Although not familiar with the lake, the wife decides to take the boat out, since it is such a beautiful day. She motors out a short distance, anchors, and reads her book.

Along comes a Game Warden in his boat. He pulls up alongside the woman and says," Good morning, Ma'am, what are you doing"?

"Reading a book," she replies, (thinking, "Isn't that obvious"?)

"You're in a Restricted Fishing Area," he informs her.

"I'm sorry, officer, but I'm not fishing, I'm reading."

"Yes, but you have all the equipment. I'll have to write you up a ticket."

"For reading a book"? she replies.

"You're in a Restricted Fishing Area," he informs her again.

"But officer, I'm not fishing, I'm reading."

"Yes, but you have all the equipment. For all I know you could start at any moment.

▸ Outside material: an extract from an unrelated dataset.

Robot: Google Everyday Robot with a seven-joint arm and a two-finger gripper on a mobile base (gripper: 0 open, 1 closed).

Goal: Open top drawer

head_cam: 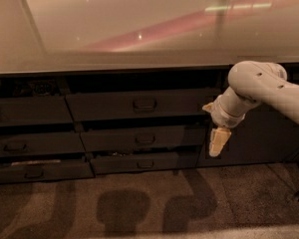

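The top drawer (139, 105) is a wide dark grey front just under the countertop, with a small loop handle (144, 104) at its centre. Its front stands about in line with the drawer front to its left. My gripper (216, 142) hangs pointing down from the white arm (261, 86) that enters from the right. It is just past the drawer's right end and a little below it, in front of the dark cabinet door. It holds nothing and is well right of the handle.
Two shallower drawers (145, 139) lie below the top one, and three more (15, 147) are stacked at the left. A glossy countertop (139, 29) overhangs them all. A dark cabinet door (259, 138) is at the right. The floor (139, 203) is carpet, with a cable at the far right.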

I'll have to write you up a ticket and you'll have to pay a fine."

"If you do that, I'll have to charge you with sexual assault," says the woman.

"But I haven't even touched you," says the Game Warden.

"That's true, but you have all the equipment. For all I know you could start at any moment."

"Have a nice day ma'am," and he immediately departed.

MORAL: Never argue with a woman who reads. It's likely she can also think.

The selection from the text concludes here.